Mysterious 215-Million-Year-Old Birdlike Footprints Baffle Scientists in Lesotho

Mysterious 215-Million-Year-Old Birdlike Footprints Baffle Scientists in Lesotho

Janet Carey
Janet Carey
2 Min.
A large dinosaur holding a bird in its mouth, surrounded by other dinosaurs, plants, trees, and flying birds, with text at the bottom.

Mysterious 215-Million-Year-Old Birdlike Footprints Baffle Scientists in Lesotho

Footprints resembling bird tracks have been uncovered in Lesotho, dating back roughly 215 million years. These prints appeared long before the first birds existed, raising questions about the animals that left them behind. Researchers from the University of Cape Town led the study at the Maphutseng site. The footprints were found along a 260-foot stretch of rock and named Trisauropodiscus. They displayed birdlike features: slender toes, a wide splay of outer digits, and a central toe that barely extended forward. Yet these tracks were made 60 million years before the earliest known bird ancestors, such as Archaeopteryx, which lived around 150 to 160 million years ago.

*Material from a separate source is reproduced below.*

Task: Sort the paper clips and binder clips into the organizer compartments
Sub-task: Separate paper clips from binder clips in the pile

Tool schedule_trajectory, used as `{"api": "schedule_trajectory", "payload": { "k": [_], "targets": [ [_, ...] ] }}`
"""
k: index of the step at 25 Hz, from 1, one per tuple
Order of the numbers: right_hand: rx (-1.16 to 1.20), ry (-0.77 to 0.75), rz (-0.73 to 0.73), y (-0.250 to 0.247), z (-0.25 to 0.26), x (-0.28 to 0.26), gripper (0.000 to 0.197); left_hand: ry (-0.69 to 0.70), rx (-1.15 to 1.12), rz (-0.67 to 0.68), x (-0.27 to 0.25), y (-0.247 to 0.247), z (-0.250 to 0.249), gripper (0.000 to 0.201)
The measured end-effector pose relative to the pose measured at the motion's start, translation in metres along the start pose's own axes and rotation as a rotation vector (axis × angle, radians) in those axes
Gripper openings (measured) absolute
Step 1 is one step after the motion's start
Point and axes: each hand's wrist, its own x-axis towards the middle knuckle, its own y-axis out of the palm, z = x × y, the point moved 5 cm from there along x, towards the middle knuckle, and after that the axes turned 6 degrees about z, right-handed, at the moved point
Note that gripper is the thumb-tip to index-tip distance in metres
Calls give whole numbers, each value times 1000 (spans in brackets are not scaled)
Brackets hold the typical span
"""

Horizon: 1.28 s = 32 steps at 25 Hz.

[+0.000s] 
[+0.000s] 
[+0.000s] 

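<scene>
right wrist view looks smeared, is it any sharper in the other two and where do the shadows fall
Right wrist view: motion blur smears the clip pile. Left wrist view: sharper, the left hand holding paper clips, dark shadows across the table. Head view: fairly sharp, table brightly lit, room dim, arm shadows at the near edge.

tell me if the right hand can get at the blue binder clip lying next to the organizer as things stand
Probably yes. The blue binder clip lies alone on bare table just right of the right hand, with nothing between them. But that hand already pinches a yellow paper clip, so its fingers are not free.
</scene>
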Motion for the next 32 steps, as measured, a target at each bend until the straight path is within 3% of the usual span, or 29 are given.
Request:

Two distinct groups of prints were identified. One set closely matched modern waterbird tracks, while the other resembled dinosaur footprints but with birdlike hip structures. Miengah Abrahams and Emese Bordy, the researchers behind the discovery, noted that the animals responsible were not birds. Their exact identity remains unclear. The findings suggest that birdlike feet evolved independently in other animal groups before true birds appeared. However, further research is needed to pinpoint which creatures left these ancient marks.

The discovery challenges previous assumptions about the evolution of birdlike features. The footprints provide physical evidence that such traits existed in non-bird species far earlier than once thought. Scientists now aim to uncover more details about the unknown animals behind these prints.